◆ Task brief
In the records below, find the line holding "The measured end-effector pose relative" and the line holding "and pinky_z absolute". Set down both, with every line between them, exactly.
── Supplied data
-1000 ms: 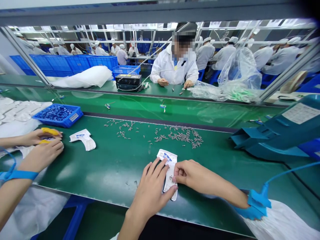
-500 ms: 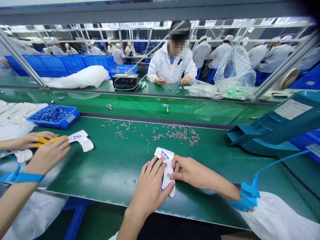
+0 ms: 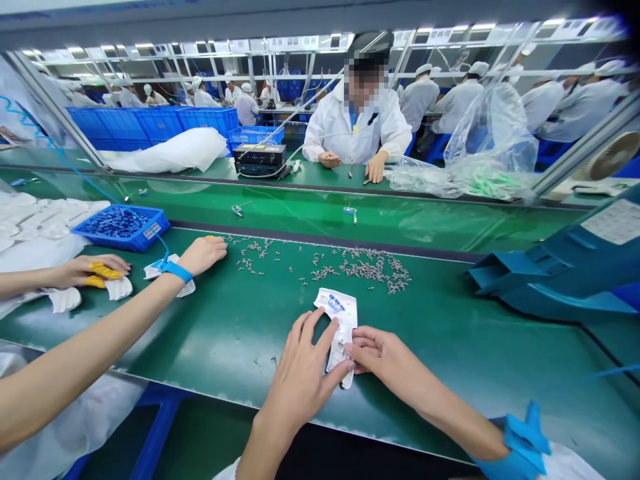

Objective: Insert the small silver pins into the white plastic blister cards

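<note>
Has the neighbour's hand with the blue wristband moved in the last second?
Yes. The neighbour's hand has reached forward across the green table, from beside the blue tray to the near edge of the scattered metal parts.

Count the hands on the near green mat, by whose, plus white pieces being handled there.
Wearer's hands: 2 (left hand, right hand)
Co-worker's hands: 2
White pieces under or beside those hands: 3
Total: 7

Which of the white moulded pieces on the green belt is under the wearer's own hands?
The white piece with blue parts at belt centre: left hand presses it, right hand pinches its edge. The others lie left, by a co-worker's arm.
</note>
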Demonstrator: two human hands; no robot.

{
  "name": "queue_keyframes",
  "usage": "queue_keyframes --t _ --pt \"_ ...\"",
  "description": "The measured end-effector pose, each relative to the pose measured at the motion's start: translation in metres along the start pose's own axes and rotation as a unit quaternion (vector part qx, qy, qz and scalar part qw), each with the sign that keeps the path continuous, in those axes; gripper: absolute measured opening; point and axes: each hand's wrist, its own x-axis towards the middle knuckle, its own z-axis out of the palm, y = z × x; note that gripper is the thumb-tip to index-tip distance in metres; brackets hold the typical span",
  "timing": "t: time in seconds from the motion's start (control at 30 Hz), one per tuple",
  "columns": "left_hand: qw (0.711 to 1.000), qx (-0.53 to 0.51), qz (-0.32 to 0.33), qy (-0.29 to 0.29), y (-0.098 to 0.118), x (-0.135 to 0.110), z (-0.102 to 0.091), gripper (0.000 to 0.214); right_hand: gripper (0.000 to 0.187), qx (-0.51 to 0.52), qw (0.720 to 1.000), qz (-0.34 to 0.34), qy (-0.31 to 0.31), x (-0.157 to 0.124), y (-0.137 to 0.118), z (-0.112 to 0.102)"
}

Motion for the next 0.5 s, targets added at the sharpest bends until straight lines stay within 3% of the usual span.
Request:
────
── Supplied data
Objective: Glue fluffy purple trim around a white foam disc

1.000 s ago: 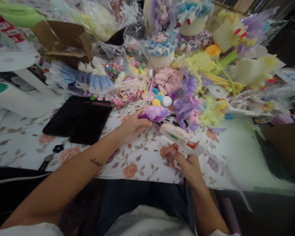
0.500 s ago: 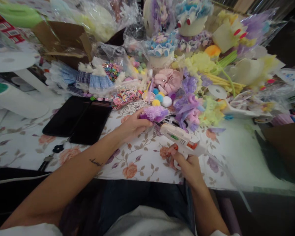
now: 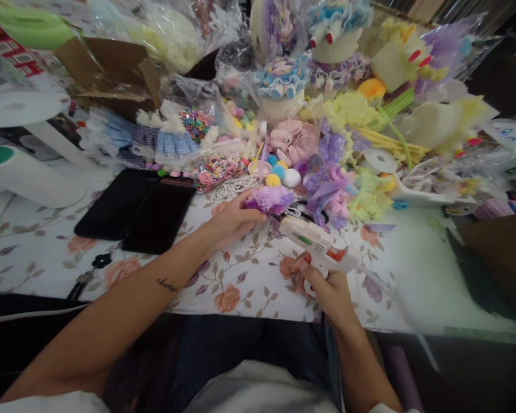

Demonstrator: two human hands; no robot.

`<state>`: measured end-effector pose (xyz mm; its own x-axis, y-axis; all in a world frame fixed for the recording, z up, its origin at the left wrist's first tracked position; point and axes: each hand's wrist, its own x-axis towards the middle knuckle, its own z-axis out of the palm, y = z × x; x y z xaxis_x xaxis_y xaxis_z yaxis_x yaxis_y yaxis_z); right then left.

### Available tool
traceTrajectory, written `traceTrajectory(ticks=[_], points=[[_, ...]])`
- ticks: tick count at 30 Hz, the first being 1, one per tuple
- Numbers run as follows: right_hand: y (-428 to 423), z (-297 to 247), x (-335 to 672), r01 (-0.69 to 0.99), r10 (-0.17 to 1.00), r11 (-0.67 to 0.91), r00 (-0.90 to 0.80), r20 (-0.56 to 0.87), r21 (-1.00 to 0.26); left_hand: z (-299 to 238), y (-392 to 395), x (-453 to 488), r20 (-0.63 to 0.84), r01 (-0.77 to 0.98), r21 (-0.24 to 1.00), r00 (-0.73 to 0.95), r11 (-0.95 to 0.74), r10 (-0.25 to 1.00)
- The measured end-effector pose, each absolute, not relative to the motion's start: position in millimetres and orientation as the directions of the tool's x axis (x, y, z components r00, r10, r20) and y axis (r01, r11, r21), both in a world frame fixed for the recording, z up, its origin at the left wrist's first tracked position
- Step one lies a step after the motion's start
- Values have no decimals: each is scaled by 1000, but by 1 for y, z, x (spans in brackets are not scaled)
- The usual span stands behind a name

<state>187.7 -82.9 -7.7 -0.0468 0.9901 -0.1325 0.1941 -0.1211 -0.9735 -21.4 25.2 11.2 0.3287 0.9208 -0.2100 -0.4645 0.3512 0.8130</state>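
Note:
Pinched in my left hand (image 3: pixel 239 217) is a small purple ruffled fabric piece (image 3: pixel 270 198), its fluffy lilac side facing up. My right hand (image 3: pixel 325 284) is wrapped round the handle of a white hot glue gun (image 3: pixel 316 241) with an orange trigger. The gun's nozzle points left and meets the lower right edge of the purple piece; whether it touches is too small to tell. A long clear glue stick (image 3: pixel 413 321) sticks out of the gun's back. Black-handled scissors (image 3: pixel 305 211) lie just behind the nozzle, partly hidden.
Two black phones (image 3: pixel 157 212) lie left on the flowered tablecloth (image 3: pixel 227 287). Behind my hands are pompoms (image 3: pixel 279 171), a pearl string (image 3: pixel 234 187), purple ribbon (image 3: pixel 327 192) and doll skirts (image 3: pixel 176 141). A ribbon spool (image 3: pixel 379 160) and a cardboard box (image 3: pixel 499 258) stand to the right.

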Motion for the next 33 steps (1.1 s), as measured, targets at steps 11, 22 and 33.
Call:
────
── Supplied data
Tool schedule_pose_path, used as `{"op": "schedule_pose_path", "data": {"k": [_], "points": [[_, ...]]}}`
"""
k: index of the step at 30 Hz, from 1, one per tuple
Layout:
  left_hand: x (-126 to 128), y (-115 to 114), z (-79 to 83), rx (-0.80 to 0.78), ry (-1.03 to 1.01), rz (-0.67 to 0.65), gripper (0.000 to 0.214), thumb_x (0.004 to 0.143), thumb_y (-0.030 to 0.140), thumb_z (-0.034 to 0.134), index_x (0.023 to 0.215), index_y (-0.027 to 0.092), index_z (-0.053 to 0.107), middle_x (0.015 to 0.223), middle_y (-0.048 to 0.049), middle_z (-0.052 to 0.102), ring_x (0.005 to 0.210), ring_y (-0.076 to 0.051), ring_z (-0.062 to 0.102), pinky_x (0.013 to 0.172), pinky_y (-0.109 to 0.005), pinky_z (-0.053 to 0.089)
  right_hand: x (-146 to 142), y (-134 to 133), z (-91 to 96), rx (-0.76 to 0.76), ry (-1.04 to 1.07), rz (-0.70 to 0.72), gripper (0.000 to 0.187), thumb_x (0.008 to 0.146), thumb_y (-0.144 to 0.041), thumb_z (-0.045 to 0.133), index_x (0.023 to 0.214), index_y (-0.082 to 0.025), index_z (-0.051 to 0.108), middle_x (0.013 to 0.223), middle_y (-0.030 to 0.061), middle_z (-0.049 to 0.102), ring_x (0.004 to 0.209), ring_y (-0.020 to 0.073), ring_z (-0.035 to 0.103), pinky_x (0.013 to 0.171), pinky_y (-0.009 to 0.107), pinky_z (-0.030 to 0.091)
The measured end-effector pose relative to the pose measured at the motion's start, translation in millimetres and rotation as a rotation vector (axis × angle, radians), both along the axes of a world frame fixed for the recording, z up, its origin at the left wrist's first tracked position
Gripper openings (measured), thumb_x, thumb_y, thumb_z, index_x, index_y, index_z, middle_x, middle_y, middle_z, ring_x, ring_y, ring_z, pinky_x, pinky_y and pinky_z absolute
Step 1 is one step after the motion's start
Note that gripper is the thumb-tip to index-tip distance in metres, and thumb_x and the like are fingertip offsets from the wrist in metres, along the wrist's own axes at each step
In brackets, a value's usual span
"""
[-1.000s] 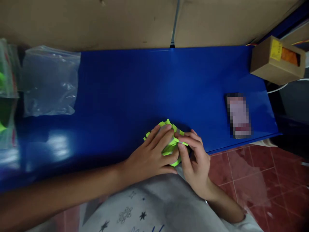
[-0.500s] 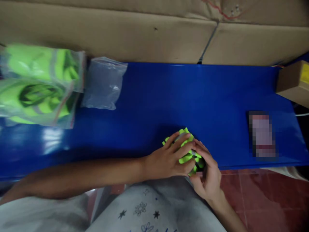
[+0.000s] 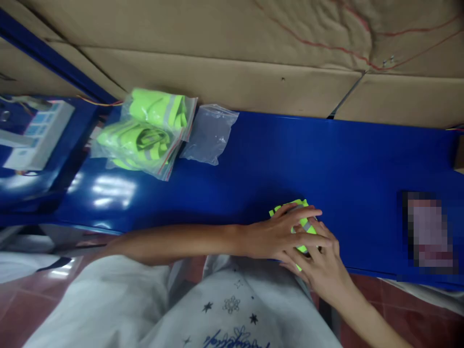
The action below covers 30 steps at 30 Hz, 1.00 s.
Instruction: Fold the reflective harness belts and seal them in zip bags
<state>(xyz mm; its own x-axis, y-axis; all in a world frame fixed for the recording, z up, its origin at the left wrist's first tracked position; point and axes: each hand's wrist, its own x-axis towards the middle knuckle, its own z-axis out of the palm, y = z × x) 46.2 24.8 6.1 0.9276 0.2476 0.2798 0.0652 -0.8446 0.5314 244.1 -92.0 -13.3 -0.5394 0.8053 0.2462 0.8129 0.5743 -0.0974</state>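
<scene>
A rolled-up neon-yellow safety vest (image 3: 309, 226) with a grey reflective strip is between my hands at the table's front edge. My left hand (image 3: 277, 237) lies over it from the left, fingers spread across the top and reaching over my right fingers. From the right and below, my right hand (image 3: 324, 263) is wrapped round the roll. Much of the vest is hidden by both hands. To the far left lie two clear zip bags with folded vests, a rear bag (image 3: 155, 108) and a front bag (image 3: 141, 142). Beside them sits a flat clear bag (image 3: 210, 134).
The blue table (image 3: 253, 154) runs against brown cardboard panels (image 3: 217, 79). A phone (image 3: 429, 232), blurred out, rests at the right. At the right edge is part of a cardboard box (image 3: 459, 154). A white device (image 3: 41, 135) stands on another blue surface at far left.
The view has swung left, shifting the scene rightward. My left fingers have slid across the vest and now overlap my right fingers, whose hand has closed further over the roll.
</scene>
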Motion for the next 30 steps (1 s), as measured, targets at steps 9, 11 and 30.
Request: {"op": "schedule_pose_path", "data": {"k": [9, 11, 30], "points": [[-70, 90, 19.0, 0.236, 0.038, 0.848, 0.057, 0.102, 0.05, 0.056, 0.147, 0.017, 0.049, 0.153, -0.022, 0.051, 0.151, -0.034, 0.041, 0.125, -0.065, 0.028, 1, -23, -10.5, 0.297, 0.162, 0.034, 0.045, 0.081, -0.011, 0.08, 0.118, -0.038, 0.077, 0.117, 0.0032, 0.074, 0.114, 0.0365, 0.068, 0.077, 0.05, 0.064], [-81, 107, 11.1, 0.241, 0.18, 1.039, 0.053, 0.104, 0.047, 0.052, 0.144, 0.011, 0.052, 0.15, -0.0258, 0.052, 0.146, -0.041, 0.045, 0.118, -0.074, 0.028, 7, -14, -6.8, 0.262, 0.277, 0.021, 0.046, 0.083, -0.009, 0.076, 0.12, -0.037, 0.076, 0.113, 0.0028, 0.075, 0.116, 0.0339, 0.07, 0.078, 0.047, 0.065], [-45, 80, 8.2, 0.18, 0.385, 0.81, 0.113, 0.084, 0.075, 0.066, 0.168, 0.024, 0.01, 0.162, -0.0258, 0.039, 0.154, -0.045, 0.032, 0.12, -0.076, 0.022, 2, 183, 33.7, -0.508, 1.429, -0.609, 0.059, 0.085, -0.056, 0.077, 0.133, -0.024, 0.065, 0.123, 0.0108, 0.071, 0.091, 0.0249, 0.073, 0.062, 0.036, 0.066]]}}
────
◆ Reply
The measured end-effector pose relative to the pose measured at the motion's start, translation in millimetres and rotation as a rotation vector (axis × angle, radians), both along the axes of a world frame fixed for the recording, z up, its origin at the left wrist's first tracked position
Gripper openings (measured), thumb_x, thumb_y, thumb_z, index_x, index_y, index_z, middle_x, middle_y, middle_z, ring_x, ring_y, ring_z, pinky_x, pinky_y and pinky_z absolute

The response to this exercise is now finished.